1:38 Hartnell tries to wind up on a giant one-timer up high, but whiffs terribly. JJ tries to say it was great checking by Patty.
1:01 Leighton easily stops a long wrister from Patty, and Pookie says with exasperation, “Patty! This is the Flyers. You used to be able to score on these guys at will!” Schnookie, as Patty: “I miss Boucher.” Pookie: “We all miss Boucher.”
0:00 What is this strange and wondrous thing that just happened? Is it…? Can it be…? A standings point? We’d forgotten what that felt like.
OVERTIME
4:43 Whitey whiffs on a keep attempt at the Flyers blue line, and Gagne is off to the races chasing the puck down the ice. Marty gets out to it first, though, and looks like he’s going to play it past Gagne with his stick, but instead turns at the last minute, beds over like he’s thinking of scooping it up with his glove, then goes to play it on the backhand at the last minute of that. JJ speaks for everyone when he says, very gently, “Brodeur plays it… in his own special way.”
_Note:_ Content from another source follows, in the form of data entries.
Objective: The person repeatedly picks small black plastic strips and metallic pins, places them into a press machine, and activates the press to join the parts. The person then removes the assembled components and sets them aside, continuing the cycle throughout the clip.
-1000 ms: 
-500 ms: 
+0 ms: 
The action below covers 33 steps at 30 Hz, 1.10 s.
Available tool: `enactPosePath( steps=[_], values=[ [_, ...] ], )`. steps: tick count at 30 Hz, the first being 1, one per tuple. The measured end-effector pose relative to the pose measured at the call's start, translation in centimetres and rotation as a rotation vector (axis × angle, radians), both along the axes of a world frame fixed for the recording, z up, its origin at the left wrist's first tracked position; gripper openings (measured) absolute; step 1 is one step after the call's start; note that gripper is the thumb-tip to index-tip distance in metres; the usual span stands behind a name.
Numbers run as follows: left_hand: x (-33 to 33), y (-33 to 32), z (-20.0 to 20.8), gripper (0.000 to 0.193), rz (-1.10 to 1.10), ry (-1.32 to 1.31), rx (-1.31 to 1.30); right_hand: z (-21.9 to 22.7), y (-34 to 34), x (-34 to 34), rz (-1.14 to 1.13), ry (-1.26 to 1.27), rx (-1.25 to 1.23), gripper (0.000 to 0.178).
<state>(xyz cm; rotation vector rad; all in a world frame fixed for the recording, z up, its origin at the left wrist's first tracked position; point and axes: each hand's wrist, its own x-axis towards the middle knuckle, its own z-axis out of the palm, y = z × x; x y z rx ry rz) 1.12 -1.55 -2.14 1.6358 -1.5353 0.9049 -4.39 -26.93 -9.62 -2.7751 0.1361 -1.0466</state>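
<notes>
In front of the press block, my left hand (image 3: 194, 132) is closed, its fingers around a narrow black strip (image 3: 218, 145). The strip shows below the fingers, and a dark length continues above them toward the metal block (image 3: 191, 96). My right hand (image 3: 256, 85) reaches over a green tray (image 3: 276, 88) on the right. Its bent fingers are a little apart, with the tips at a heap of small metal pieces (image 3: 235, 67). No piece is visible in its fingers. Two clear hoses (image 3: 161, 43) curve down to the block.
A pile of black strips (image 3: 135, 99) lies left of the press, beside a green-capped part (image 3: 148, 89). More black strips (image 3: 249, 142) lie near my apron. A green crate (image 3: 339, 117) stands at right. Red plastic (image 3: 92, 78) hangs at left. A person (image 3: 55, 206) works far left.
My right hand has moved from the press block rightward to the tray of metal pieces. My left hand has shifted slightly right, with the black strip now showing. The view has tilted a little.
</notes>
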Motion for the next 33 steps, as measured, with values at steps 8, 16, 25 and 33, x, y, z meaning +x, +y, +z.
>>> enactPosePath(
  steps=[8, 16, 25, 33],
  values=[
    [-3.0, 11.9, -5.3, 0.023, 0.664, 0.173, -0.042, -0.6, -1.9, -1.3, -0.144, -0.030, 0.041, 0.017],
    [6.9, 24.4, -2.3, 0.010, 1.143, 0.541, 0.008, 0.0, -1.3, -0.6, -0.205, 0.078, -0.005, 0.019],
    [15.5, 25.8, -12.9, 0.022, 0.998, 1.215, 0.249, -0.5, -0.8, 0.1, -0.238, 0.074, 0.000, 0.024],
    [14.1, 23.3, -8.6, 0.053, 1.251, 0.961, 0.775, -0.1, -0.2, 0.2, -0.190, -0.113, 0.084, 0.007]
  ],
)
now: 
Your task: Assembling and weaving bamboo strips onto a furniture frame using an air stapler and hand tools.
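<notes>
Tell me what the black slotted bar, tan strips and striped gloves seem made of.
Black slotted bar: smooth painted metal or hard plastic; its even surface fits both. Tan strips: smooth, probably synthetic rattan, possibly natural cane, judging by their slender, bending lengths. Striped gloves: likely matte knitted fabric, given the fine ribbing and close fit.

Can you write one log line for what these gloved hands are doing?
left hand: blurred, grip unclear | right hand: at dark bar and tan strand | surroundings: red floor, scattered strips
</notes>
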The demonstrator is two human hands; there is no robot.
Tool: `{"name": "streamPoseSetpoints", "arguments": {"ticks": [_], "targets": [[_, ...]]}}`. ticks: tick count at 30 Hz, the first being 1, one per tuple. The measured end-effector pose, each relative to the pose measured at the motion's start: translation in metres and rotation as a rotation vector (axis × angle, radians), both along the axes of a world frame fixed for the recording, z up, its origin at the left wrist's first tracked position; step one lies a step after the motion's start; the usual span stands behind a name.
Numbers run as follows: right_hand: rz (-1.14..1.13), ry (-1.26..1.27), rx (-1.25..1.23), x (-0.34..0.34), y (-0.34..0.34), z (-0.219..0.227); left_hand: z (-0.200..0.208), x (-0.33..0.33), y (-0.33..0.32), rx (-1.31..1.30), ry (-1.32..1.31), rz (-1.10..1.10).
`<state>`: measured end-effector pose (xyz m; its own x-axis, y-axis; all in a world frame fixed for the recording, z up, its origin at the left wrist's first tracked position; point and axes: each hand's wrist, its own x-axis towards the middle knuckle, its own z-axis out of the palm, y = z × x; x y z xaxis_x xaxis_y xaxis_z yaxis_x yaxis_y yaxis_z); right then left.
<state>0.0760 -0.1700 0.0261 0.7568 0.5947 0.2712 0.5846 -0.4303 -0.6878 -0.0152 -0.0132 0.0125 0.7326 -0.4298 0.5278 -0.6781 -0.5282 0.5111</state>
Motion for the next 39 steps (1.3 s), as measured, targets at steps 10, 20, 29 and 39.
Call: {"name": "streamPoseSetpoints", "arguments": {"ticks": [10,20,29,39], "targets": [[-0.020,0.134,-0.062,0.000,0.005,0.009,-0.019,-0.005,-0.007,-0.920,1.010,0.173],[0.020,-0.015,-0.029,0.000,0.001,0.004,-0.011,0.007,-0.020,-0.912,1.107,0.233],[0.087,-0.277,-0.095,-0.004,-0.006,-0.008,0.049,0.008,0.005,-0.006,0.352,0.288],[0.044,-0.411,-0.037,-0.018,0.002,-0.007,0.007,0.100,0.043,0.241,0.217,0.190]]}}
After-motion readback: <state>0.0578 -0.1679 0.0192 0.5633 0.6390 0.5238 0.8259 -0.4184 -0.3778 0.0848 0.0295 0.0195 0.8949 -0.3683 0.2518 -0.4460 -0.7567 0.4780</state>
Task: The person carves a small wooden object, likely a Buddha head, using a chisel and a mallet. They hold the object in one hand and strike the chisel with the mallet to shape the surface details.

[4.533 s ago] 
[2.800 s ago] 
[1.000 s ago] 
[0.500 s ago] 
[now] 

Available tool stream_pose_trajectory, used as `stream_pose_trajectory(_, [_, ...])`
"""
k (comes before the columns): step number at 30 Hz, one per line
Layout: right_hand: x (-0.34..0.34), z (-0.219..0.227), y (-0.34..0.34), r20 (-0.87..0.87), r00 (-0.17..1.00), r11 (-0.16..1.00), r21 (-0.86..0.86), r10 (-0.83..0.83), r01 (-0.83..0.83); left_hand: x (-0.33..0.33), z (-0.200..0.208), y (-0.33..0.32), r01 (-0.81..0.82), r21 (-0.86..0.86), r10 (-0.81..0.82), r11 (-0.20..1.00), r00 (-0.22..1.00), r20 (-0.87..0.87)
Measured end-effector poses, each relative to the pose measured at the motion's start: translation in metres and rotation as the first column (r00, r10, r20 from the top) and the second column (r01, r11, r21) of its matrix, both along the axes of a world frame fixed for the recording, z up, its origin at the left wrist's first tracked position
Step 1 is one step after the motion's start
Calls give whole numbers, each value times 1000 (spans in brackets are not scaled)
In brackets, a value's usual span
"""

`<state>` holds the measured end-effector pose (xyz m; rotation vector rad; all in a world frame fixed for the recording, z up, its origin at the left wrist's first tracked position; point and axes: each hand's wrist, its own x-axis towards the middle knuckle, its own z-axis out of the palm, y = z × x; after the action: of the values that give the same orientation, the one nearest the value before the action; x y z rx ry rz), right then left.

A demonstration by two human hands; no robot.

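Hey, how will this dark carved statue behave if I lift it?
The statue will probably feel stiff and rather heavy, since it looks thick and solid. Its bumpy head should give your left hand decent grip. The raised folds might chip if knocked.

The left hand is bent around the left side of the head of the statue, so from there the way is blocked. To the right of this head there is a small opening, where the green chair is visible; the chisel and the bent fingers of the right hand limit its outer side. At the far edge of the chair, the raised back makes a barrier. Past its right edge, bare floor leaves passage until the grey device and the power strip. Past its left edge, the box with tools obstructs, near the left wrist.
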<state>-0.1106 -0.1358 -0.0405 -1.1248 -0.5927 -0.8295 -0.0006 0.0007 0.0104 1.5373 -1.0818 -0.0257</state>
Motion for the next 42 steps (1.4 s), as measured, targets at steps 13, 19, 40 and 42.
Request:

2:13 This OT has been completely loopy. But despite having tons of offensive-zone presence, the Devils look, to a man, terrified to be the guy who’s taking the shot. They’re all fired.
1:54 Marty overcommits when Gagne looks like he’s going to walk out from the near corner along the goal line, and then Gagne goes for the sneaky wraparound instead. But Blandy manages a sliding check as Gagne tries to skate out the other side. Who knew Blandy could do that?
1:33 Yeah, we saw that coming. As soon as the Flyers establish themselves in the Devils zone, they get some sustained pressure, and career Marty-killer Gagne scores (for a case of Tastykake). 3-2 Flyers. And the Devils continue to be unmitigated poop.